═════ Data shown ═════

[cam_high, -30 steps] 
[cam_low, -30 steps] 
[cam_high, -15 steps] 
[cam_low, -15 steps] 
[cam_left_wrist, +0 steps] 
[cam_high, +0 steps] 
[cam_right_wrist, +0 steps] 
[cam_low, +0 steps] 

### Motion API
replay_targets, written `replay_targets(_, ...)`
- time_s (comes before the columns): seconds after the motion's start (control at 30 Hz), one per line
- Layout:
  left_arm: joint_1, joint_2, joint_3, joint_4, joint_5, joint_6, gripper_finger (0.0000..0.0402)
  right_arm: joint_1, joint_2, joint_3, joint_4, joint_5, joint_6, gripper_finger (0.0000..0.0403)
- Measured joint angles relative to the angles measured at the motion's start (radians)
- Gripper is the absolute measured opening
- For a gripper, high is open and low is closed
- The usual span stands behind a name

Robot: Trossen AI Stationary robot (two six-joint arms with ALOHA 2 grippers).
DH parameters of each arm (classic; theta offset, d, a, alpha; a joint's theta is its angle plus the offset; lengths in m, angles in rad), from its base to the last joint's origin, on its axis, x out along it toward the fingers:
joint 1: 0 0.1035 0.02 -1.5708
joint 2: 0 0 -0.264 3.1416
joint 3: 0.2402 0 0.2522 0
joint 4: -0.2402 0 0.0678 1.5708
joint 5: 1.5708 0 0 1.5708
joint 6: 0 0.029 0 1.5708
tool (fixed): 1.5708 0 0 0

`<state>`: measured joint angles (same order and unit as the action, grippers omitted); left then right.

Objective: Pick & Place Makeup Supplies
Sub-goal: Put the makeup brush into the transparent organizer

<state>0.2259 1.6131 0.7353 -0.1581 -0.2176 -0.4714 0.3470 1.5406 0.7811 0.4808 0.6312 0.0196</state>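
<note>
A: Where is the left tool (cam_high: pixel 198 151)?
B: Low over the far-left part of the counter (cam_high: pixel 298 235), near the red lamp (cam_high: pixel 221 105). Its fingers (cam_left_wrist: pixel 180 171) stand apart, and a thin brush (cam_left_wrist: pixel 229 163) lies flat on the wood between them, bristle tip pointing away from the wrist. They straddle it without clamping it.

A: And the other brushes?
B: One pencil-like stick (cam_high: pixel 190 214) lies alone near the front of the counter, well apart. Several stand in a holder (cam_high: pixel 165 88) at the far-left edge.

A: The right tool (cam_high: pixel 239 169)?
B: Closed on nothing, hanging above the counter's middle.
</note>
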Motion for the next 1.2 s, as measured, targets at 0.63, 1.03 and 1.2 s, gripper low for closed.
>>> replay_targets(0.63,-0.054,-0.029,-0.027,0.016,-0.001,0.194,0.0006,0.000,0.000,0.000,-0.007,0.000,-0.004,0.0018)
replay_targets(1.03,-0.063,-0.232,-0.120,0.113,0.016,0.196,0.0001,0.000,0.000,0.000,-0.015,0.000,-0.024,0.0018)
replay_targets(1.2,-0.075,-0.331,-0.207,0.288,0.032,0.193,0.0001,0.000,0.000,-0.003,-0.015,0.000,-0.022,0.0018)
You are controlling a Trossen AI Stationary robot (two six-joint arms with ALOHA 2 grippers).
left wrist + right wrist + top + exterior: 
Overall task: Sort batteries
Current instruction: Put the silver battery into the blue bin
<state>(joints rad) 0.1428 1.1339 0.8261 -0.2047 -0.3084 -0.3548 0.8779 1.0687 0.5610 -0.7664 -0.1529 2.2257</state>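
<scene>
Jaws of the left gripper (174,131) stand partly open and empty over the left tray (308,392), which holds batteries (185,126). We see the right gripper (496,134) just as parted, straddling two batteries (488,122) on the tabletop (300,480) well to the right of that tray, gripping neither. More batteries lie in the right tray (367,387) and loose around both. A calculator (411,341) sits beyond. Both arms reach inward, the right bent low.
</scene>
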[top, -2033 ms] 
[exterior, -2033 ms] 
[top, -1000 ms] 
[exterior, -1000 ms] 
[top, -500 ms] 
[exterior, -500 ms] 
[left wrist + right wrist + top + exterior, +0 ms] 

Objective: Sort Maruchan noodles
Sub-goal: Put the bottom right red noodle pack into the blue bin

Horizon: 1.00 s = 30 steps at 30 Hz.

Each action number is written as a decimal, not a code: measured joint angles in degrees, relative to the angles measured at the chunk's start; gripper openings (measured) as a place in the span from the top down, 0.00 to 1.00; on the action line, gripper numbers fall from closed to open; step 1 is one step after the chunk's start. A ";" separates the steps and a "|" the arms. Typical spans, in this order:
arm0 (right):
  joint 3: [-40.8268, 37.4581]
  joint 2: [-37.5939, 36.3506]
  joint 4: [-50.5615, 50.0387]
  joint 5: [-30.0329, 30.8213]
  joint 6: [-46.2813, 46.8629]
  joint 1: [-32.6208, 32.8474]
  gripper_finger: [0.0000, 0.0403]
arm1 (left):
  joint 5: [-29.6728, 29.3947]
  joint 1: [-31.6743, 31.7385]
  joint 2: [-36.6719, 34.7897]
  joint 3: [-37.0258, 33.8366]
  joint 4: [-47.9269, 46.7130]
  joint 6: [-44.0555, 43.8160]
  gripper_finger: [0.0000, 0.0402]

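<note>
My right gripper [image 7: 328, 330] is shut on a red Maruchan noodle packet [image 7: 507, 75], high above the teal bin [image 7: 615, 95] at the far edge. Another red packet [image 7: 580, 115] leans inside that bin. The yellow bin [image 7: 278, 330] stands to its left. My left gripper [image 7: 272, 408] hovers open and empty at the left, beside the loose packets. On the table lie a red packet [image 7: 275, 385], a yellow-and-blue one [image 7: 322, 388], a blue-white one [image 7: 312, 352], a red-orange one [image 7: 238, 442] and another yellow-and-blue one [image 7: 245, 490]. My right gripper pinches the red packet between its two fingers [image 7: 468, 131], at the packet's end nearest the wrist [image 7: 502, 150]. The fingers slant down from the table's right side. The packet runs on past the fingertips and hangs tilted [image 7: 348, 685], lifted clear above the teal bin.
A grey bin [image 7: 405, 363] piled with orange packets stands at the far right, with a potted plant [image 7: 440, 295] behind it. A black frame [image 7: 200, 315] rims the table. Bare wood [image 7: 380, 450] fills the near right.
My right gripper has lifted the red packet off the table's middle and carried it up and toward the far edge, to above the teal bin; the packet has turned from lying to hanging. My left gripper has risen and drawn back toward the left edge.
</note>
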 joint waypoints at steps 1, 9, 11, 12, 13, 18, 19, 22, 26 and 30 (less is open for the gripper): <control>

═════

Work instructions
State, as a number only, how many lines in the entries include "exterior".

Written answer
5